Sue Bird’s unrestricted free agency after the 2015 season could’ve shaken up the entire dynamic of the WNBA. One of the most accomplished point guards ever was on the market for the first time. Her team finally removed her CORE tag, which works similarly to the NFL’s franchise tag. Although Bird was always leaning towards returning to the Seattle Storm, nothing could be certain.
Bird already won a pair of championships in Seattle, a city to which she had no attachment before she was drafted No. 1 overall in 2002. She’d also appeared in nine All-Star Games and on four All-WNBA First Team lists. She’d accomplished everything a player could want.
At this critical point, she had to decide what to do with the end of her career: Ring-chase, or ride it out with the Storm, who were dreadful enough to earn consecutive No. 1 picks in the 2015 and 2016 drafts. (The Storm finished 31 games under .500 in a four-year stretch after Lauren Jackson’s retirement.)
The answer wasn’t clear. Unlike the NBA, the WNBA does not allow a player’s current team to offer a longer and more lucrative contract than its opposition. While Seattle remained on the table, other situations were appealing.
Bird considered coming back home to play for the New York Liberty. The Long Island product could’ve teamed up with All-Star Tina Charles to form a lethal pick-and-roll duo and play at Madison Square Garden. That could’ve been a win-win that’d return her back to the east coast and maybe stop all the losing.
She also spoke to long-time friend and former UConn teammate Diana Taurasi about teaming up in Phoenix with the Mercury alongside Brittney Griner. That team would have been a title favorite from the jump, and the Taurasi-Bird backcourt might’ve been the best to ever do it.
But in the end, she resisted the temptations to go elsewhere.
“As an athlete, as a free agent, you owe it to yourself to explore your options. So I did that,” Bird told SB Nation in an interview three weeks ago. “And it came back Seattle.”
Now she’s a three-time WNBA champion.
Bird bet on the future Seattle was building.
In 2015, the team selected Notre Dame guard Jewell Loyd, one of the best shooters in the world with the No. 1 pick.

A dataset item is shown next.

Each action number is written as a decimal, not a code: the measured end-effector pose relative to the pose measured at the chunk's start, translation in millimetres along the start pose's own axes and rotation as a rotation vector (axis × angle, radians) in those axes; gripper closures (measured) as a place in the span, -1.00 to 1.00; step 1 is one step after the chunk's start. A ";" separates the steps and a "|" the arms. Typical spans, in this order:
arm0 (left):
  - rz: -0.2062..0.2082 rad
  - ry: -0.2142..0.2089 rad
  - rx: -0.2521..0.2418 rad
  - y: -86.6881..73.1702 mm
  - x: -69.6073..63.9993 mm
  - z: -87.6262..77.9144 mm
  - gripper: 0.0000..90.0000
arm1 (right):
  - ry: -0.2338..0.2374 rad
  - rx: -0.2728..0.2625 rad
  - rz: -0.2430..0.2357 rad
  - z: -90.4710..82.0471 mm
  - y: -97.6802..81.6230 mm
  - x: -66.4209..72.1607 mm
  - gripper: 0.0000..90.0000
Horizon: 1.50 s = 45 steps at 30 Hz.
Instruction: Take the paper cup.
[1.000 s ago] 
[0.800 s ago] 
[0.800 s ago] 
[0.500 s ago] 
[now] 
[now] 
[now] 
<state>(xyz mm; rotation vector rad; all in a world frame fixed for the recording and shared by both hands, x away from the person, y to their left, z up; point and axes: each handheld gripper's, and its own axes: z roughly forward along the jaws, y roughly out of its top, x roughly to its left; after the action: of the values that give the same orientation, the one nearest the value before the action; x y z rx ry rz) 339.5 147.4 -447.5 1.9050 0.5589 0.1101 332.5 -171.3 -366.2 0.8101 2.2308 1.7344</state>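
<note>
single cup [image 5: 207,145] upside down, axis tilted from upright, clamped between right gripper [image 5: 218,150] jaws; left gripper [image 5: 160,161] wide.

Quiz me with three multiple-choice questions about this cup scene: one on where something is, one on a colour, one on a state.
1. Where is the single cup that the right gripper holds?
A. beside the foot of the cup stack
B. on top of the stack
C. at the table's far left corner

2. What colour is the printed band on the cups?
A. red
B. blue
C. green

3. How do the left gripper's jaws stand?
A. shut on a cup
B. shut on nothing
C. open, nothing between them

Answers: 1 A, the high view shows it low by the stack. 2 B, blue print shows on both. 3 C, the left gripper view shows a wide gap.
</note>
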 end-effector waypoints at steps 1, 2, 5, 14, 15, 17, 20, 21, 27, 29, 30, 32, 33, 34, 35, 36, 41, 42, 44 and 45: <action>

Bird knew that the Storm also had 2016’s top pick and UConn’s Breanna Stewart was on the horizon.
But there was never a guarantee either would blossom before Bird was ready to call it quits. All of the losing was really taking its toll on Bird.
“When you’re losing, and you’re losing again, and you’re losing 3 … 4 … 5 games in a row, it can be frustrating,” Bird admitted. “And you can question things.”
Basketball players have short careers that can end in a moment. Playing for a decade or longer is uncommon. That’s why athletes take so much time in determining their futures: Wasting prime playing years to lose a whole bunch of games can be mentally draining and damaging to their legacies. Bird’s ability to shake all that off is part of what made her decision so unique.
Bird had no idea that her team would become a pioneer of 5-out modern basketball and have a historic offensive year that’d easily earn them the No. 1 seed three years later. She couldn’t have known that Breanna Stewart would win an MVP in her third season, or that the Storm would land one of the most coveted free agents in Natasha Howard, who’d win Most Improved Player of the Year. She had no idea that the Storm would appoint coaching great Dan Hughes, a defensive mind who’d then spend three days in Golden State to pick apart the Warriors and see what his team could mimic.
So what kept her in Seattle?
Simple: she bought into the city’s basketball culture and never looked back, even when clearer paths were screaming her name.
“There’s so much admiration, respect and love throughout that community,” Bird said. “You hear about players like Jamal Crawford who’s constantly giving back. Isaiah Thomas, even though he’s from Tacoma, he went to U-Dub and he’s constantly giving back to the community. Those are the names you hear, but it goes much deeper than that.
“It’s a rich, rich basketball community.”
And now it’s one in which Bird cemented her legacy. Washington Mystics unicorn big Elena Delle Donne was no match in the Finals, as the Storm swept the series, 3-0.
“I understood the path that I chose,” Bird told SB Nation. “And when it’s all said and done, regardless of what happens in the playoffs this year, arguably this could be one of the more gratifying experiences to have gone through the past couple of years I’ve went through and be on a team like this one on the other side of that.”